Single page view By Paul Lukas
Special to Page 2

Uni Watch's recent examination of old-school football facemasks brought a particularly strong reaction from one readership segment: hockey fans, many of whom requested a similar column devoted to goalie masks. And with the NHL season on the brink of cancellation, more and more hockey aficionados have been writing in. "Help us," they say. "We're dying out here!"

Take heart, o you slashing-starved masses, you orphans of the ice, you red-line refugees -- Uni Watch hears your cries.

And it was with you in mind that Uni Watch recently braved blizzard conditions to travel to that renowned hockey bastion of Staten Island, to interview one Dennis Simone. If you didn't already know Simone was a goalie mask maven extraordinaire, you'd probably get the idea after seeing his license plate, the things he hangs on the wall, and his knickknack collections. He's also the guy behind the excellent Painted Warrior Web site, a longtime Uni Wach favorite.

OK, so Simone's a mask geek -- just like lots you reading this. What makes Simone different is that he's also a graphic artist who's designed masks for a slew of NHL goalies, including Mike Richter, Guy Hebert, and Curtis Joseph (Simone was the first mask designer to make graphic use of Cujo's nickname). If the flashy mask is the metaphorical equivalent of the Wizard of Oz, then Simone is the man behind the curtain.

Simone got into mask design around 1991 and spent the next decade living a little boy's dream. "If a goalie came to Madison Square Garden or the Meadowlands or Nassau Coliseum, I'd go down and meet him," he says. "I'd get into the locker rooms, go to practices, get tickets to games.
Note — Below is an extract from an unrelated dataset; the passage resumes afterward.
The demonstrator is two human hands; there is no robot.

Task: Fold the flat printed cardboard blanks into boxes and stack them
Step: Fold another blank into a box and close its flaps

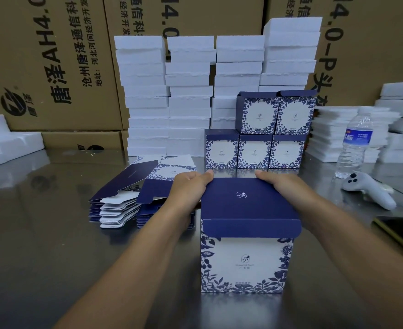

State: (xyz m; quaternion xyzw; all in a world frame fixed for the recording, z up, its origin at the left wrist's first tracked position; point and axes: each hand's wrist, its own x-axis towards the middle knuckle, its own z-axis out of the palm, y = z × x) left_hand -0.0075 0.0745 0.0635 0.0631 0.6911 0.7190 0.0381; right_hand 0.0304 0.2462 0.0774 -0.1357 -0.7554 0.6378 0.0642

My mask designs got reproduced on magazine covers, on coasters, on all sorts of stuff -- it was great!" But he stopped around 2001. "There were a lot of hassles involved, and it wasn't worth it anymore. But I had a good run, and I made my mark. So I'm happy."

Jacques Plante of the Canadiens is usually credited as being the first NHL goalie to wear a mask, but that honor really belongs to Clint Benedict of the Montreal Maroons, who wore a crude leather mask after taking a puck to the face in 1930. But the apparatus cut down on his vision, so he stopped wearing it after two games.

Masks didn't reappear on NHL ice until 1959, when Plante debuted his fiberglass mask. "He'd worn it in practices for about a year, but not in a game," says Simone. "His coach, Toe Blake, told him not to wear it -- it was considered cowardly. Then he took a shot in the face from Andy Bathgate and told Blake, 'I'm not going back out there without the mask.' So that was that." Other goalies quickly followed, and by the late 1960s, bare-faced netminders had become rare sights. The last maskless holdout was Andy Brown, who played his final NHL game on April 7, 1974, and then played three more seasons with the Indianapolis Racers of the WHA.

More mask history info is available here and here (and in books like this one). Suffice it to say that Uni Watch and Simone agree that the coolest mask period was the 1960s and '70s, when each goalie had a distinct persona conveyed by his mask's unique arrangement of airholes and eyeholes, from Gilles Villemure's sad-eyed clown to Rogie Vachon's evil gremlin, from Ed Giacomin's stoic cyborg to Ken Dryden's skeletal zombie.